(Exercise details)
Everything in the data below is left aside except the lines from the one containing "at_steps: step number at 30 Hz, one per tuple" through the one containing "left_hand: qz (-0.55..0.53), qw"; repeat those exactly.

Start of Supplied data

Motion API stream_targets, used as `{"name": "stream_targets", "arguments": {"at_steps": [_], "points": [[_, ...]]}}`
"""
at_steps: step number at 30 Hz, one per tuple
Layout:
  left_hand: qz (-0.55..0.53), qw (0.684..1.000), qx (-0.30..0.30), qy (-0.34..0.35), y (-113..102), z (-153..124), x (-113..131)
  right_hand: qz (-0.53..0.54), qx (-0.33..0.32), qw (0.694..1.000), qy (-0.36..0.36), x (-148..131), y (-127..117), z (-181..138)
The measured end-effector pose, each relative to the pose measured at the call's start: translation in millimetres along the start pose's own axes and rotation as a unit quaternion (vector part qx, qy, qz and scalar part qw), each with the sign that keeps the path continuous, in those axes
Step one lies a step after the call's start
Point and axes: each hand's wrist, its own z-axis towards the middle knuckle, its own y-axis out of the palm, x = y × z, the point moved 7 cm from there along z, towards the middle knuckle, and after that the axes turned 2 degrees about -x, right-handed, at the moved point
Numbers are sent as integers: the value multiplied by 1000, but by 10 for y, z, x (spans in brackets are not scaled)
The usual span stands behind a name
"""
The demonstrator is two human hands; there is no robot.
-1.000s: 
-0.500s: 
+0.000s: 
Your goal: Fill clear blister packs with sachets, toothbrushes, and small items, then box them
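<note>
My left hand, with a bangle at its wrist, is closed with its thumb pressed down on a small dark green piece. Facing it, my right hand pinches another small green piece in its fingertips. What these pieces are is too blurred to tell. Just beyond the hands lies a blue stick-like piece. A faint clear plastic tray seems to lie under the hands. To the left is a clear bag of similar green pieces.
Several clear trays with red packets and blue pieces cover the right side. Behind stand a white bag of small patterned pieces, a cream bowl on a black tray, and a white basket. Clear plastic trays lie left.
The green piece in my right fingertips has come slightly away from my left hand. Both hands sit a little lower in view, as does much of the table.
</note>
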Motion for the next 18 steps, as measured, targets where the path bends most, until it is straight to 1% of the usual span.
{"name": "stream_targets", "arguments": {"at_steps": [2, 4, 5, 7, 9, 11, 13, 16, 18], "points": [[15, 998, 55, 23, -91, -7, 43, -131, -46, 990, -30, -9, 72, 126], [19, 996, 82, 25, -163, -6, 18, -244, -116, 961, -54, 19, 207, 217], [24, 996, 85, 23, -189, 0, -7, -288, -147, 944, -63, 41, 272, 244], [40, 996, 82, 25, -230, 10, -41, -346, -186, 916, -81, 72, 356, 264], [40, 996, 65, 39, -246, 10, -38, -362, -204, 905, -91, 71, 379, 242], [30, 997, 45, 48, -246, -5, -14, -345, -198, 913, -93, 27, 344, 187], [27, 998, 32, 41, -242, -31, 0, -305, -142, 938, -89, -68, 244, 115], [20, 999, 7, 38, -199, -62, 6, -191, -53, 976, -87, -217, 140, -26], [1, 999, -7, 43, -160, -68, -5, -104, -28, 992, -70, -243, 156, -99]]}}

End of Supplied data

(Solution to this exercise)
at_steps: step number at 30 Hz, one per tuple
Layout:
  left_hand: qz (-0.55..0.53), qw (0.684..1.000), qx (-0.30..0.30), qy (-0.34..0.35), y (-113..102), z (-153..124), x (-113..131)

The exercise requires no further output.